Sukhothai became the first capital of Siam and the following 200 years (until the early 15th century) are considered the pinnacle of Thai civilization. There were nine kings during the Sukhothai Dynasty, the most famous being Ramkhamhaeng, whose reign is believed to have been 127501317. He was the first ruler to leave accounts of the state inscribed in stone *now displayed in the National Museum in Bangkok). These provide a wealth of information on conquests, taxation and political philosophy. Ramkhamhaeng created the Thai script, derived the Mon and Khmer, and the Inscription No 1 of 1292 is regarded by many as the first work of Thai literature.

At its peak Ramkhamhaeng’s kingdom encompassed much of present-day Thailand, south down the Malay Peninsula and west into Lower Burma, though the northern kingdom of Lanna Thai, Lopburi and the Khorat Plateau were still controlled by the waning Khmer Empire.

Ramkhamhaeng was an absolute monarch, but one who governed his people with justice and magnanimity. If anyone wanted to lodge a complaint, he or she would ring a bell at the gate and the king would grant them an audience. King Ramkhamhaeng was responsible for the introduction of Theravada Buddhism, when he brought Ceylonese monks to his kingdom – partly intended to displace the influence of the Khmers. He displayed considerable diplomatic powers and cultivated Khmers. In addition, he opened relations with China, establishing both economic and cultural links. The fine pottery produced at Sukhothai and Si Satchanalai is thought by some scholars to have developed only after the arrival of expert Chinese potters, with their knowledge of advanced glazing techniques.

The Sukhothai period was a glowering not just of ceramic arts, but of art in general. The Buddha images are regarded as the most beautiful and original to have ever been created in Thailand, with the walking Buddha image being the first free-standing Buddha the country produced.

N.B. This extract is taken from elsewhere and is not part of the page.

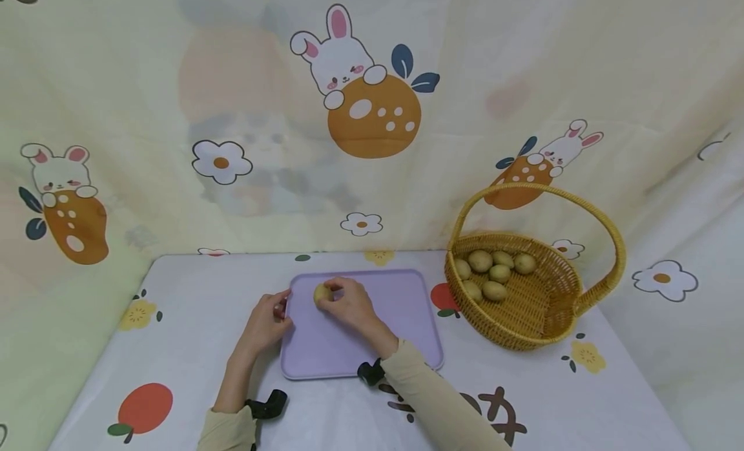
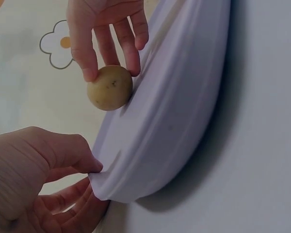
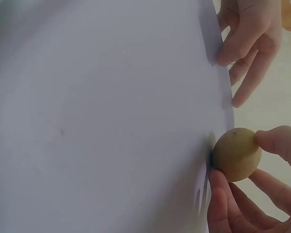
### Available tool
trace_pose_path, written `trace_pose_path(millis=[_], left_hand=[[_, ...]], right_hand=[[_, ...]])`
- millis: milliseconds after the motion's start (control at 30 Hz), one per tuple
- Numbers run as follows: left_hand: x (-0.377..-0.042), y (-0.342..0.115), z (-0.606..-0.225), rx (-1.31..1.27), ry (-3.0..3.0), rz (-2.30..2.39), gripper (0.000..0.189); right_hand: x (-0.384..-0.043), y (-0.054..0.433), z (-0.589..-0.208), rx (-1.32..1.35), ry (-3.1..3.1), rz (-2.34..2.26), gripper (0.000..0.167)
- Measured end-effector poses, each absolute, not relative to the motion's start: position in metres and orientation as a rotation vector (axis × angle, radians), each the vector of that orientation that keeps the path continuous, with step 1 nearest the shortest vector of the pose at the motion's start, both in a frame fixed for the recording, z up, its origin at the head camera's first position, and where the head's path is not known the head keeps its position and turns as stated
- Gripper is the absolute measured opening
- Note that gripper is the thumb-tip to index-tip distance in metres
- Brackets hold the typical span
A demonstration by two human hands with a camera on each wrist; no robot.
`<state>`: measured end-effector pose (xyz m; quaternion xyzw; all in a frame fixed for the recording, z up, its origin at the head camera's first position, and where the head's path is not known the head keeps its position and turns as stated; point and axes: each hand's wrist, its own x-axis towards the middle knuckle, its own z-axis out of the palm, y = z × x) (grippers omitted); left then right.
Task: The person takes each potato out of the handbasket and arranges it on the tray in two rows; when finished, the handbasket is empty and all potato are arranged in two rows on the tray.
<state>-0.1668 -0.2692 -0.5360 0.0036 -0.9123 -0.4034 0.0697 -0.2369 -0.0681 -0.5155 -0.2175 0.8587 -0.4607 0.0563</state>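
Between the thumb and fingertips of my right hand [image 1: 353, 304] is a small round potato [image 1: 323, 294], tan-yellow with a few dark specks. It is at the far left part of a pale purple tray [image 1: 372, 347], seemingly touching its surface. My left hand [image 1: 265, 323] pinches the tray's left rim; in the left wrist view the thumb lies on top of the rim and the fingers are below it. The right wrist view shows the potato [image 3: 236, 155] with the thumb on one side and fingers on the other.
Right of the tray stands a yellow woven basket [image 1: 546, 302] with a tall arched handle [image 1: 610, 244]. Several potatoes [image 1: 494, 291] lie in its left part. A printed cloth covers the table [image 1: 197, 335], and a patterned curtain [image 1: 267, 102] hangs behind.
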Motion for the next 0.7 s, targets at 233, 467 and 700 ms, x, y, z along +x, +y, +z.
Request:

King Ramkhamhaeng’s son, Lo Thai (1327-1346), was an ineffectual leader, overshadowed even in death by his father, and much of the territory gained by the previous reign was lost. By the sixth reign of the Sukhothai Dynasty, the kingdom was in declined, and by the seventh, Sukhothai paid homage to Ayutthaya. In 1438 Ayutthaya officially incorporated Sukhothai into its realm; the first Thai kingdom had succumbed to its younger and more vigorous neighbor.